À La Baule, Epaillard s’affirme comme le leader d’une dream team tricolore

Des longueurs certes, mais aussi des rebondissements et du suspense. La Coupe des nations 2026 de La Baule a tenu toutes ses promesses. Une édition qui restera dans les annales et les mémoires, au moins françaises. Non seulement les vestes bleues s’imposent, mais elles battent la Mannschaft sur le fil, dans la dernière ligne droite, ce qui n’est jamais déplaisant. À deux mois des championnats du monde d’Aix-la-Chapelle, l’équipe de France est en ordre de marche. Un sélectionneur reconnu, une véritable dream team et un leader au charisme grandissant : Julien Épaillard.
C’est le problème souvent des Coupes des nations : des premières manches qui semblent parfois interminables. Heureusement les secondes, quand la loi du sport s’en mêle, peuvent devenir homériques et haletantes. À ce titre-là, comment ne pas saluer la formidable remontada des Irlandais qui abordent la deuxième manche en bons derniers… et qui la terminent à la troisième place sur le podium. Et puis, il y a ces adversités quasi ancestrales entre vieilles nations européennes. Au rugby, c’est le fameux crunch quand le coq gaulois affronte les enfants de la perfide Albion. En équitation, c’est généralement la confrontation avec les vestes rouges de la puissante Allemagne. Alors quand notre Julien Epaillard par un double sans faute avec Fringant de la Vesquerie met la pression sur un cavalier de la qualité de Richard Vogel (United Touch) et le pousse quelque part à la faute donnant ainsi la victoire aux Tricolores, c’est toute la France équestre qui chavire dans la joie au-delà des 10 000 spectateurs du stade François-André.
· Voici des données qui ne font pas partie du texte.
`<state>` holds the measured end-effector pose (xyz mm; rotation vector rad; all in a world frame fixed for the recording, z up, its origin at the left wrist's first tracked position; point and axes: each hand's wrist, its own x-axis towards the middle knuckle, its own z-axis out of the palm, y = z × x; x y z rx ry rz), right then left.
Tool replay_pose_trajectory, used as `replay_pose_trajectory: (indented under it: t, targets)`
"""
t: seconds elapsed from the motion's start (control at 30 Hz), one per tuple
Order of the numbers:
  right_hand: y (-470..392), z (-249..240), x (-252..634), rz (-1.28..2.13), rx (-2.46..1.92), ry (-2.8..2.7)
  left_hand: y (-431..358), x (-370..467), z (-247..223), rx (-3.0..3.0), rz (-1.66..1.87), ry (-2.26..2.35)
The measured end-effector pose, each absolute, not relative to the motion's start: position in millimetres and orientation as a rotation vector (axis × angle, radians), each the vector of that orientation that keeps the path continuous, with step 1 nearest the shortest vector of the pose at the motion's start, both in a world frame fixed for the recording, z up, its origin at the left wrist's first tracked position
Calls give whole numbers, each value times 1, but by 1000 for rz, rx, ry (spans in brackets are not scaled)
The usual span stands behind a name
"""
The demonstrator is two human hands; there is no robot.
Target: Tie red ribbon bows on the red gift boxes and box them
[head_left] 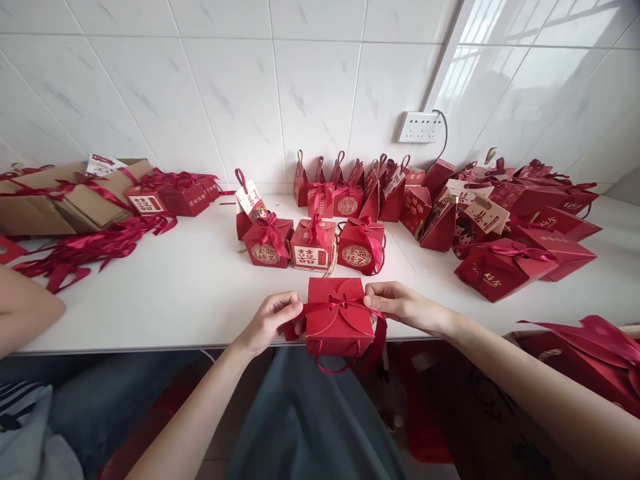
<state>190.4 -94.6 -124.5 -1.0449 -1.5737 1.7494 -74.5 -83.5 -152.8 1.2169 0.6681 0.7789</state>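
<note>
A red gift box (pixel 337 333) sits at the table's front edge, its petal-shaped flaps folded shut on top. Across the flaps runs a red ribbon (pixel 345 304), crossed at the middle. My left hand (pixel 277 319) pinches one end of the ribbon at the box's left side. On the other side, the opposite end is pinched between thumb and fingers of my right hand (pixel 395 303). A twisted red cord handle (pixel 336 368) hangs down the front of the box. Just behind it stand three bow-tied boxes, the middle one (pixel 314 247) with a white label.
Loose red ribbons (pixel 90 253) lie at the left beside a cardboard box (pixel 100 193). Many finished-looking red boxes (pixel 505 267) crowd the right side. A power strip (pixel 420 127) is on the tiled wall. Another person's arm (pixel 27 310) rests at the left edge.
</note>
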Motion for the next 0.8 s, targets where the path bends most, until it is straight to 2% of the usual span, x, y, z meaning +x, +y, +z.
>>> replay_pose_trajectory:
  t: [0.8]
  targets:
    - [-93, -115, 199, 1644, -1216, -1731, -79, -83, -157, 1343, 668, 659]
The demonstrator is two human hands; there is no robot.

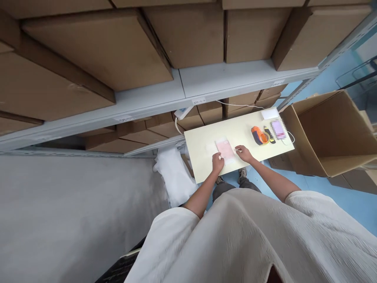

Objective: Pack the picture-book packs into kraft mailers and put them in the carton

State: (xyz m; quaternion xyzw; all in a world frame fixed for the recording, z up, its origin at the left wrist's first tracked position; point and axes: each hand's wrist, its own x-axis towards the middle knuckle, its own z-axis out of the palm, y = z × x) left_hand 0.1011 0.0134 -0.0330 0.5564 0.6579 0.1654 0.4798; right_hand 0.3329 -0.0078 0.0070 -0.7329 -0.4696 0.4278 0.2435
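Observation:
A flat pink packet (225, 149) with pale, see-through-looking edges lies on the cream tabletop (203, 169). My left hand (217, 162) is closed at the packet's near left corner, fingertips pinching its edge. At the packet's right side, my right hand (243, 153) is closed in a pinch. Something small and whitish shows at its fingertips, too small to name. Farther right on the table sits an orange and dark blue tape dispenser (259, 135), with a black and yellow cutter (269, 135) beside it.
A phone (278, 129) with a cable and a white box (269, 113) occupy the table's right end. An open carton (312, 157) stands to the right. Shelves of cardboard boxes (185, 39) rise in front. White bagged material (175, 177) lies left, near a power strip (184, 113).

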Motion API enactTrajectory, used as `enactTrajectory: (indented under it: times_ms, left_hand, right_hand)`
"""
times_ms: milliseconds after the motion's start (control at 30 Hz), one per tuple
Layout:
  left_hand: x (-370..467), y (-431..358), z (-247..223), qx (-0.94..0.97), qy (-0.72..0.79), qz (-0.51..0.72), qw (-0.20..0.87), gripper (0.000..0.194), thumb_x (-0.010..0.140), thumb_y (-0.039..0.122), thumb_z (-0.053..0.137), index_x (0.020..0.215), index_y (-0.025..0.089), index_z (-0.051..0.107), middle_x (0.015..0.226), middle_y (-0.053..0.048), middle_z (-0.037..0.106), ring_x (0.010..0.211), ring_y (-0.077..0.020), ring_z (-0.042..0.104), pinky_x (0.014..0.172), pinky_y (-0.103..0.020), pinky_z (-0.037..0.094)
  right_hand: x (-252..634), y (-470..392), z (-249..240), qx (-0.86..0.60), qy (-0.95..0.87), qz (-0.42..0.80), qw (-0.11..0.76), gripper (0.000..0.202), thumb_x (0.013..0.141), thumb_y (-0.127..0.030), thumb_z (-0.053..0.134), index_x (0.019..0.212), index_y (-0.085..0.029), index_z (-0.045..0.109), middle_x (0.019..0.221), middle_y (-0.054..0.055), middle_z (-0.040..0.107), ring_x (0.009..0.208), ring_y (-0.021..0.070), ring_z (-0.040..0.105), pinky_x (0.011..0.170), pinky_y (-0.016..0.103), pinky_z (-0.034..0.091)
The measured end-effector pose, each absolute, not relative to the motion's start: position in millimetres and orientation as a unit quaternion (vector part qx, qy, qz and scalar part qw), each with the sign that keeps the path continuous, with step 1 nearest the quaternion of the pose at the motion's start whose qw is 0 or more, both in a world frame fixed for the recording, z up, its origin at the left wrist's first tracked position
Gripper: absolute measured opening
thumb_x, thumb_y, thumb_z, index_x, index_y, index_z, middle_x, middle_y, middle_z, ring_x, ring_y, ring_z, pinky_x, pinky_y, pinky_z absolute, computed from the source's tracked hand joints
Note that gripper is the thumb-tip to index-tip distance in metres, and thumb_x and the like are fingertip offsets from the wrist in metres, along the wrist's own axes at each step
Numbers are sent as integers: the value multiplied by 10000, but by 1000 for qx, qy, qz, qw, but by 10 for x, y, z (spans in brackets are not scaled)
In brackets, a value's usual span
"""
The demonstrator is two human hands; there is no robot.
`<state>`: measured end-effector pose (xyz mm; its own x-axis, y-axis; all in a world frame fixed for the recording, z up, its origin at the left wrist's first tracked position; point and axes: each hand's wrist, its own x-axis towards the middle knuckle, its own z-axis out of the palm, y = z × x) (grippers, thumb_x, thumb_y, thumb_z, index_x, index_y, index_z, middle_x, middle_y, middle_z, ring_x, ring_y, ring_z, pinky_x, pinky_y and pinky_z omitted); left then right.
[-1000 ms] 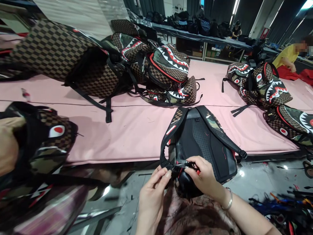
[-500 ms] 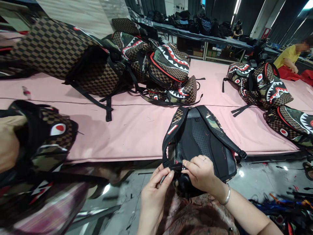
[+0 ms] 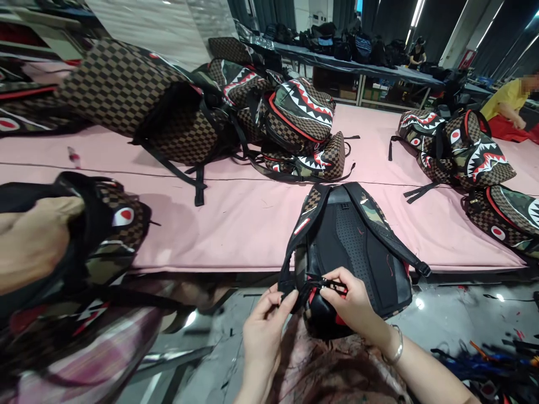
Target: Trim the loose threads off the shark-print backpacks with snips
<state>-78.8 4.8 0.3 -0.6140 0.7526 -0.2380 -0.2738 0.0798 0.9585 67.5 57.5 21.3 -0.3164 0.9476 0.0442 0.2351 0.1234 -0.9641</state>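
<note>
A black-backed backpack (image 3: 351, 241) lies back side up over the edge of the pink table, its bottom end toward me. Near its lower left corner my left hand (image 3: 269, 317) pinches a black strap. My right hand (image 3: 349, 297), with a bracelet on the wrist, grips small black tools, perhaps snips, just to the right of the left fingers. Red and checkered fabric shows under the right hand. What lies between the fingertips is partly hidden.
Checkered shark-print backpacks (image 3: 303, 118) are piled along the pink table (image 3: 236, 235), with more on the right (image 3: 484, 151). At the left, another person's hand (image 3: 37, 241) reaches into a backpack (image 3: 113, 247). Farther back a person in yellow (image 3: 503, 104) handles red cloth.
My right hand has shifted slightly right and down from the left fingers, exposing a black item and red fabric. The neighbour's hand shows more as the view has turned left.
</note>
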Motion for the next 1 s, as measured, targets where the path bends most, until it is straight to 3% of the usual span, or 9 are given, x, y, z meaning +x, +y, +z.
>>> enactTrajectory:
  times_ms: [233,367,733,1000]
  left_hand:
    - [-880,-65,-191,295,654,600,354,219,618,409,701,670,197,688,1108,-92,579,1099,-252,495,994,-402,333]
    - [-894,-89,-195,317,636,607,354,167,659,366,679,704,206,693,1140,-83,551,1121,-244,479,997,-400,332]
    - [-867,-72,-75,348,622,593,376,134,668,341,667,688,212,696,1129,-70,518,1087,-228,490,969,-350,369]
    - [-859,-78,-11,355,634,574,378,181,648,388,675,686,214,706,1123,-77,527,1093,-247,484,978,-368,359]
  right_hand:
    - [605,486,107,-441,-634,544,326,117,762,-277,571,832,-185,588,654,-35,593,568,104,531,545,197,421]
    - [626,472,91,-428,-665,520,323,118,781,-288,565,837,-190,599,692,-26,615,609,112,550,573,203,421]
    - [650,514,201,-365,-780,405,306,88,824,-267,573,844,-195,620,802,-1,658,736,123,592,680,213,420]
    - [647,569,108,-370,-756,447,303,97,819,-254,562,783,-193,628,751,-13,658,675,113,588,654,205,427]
De fait, c’est tout le capital confiance de l’équipe de France qui vient ce soir de connaître une explosion exponentielle. Engranger de la confiance, c’était d’ailleurs l’un des objectifs qu’avait assigné le sélectionneur national Edouard Coupérie, auteur également d’un sans-faute depuis sa prise de fonction. Édouard aux mains d’argent qui confiait à l’issue de l’épreuve que « gagner à La Baule, c’est fantastique ». D’autant plus quand ce n’était pas arrivé depuis neuf années, peut-on ajouter.
Ce résultat dans une épreuve par équipe n’est jamais le fruit d’un seul individu. Il faut saluer l’homogénéité dans la qualité, malgré des profils très différents, des coéquipiers de Julien Épaillard. Nina Mallevaey (Dynastie de Beaufour), Olivier Perreau (Dorai d’Aiguilly*GL Events), Antoine Ermann (Floyd des prés): que du beau linge, que de l’excellence, malgré l’absence pour blessure d’une autre solide cartouche, Simon Delestre. En France, on manque toujours de pétrole, mais pas de cracks cavaliers.
Voilà une affaire prometteuse à suivre.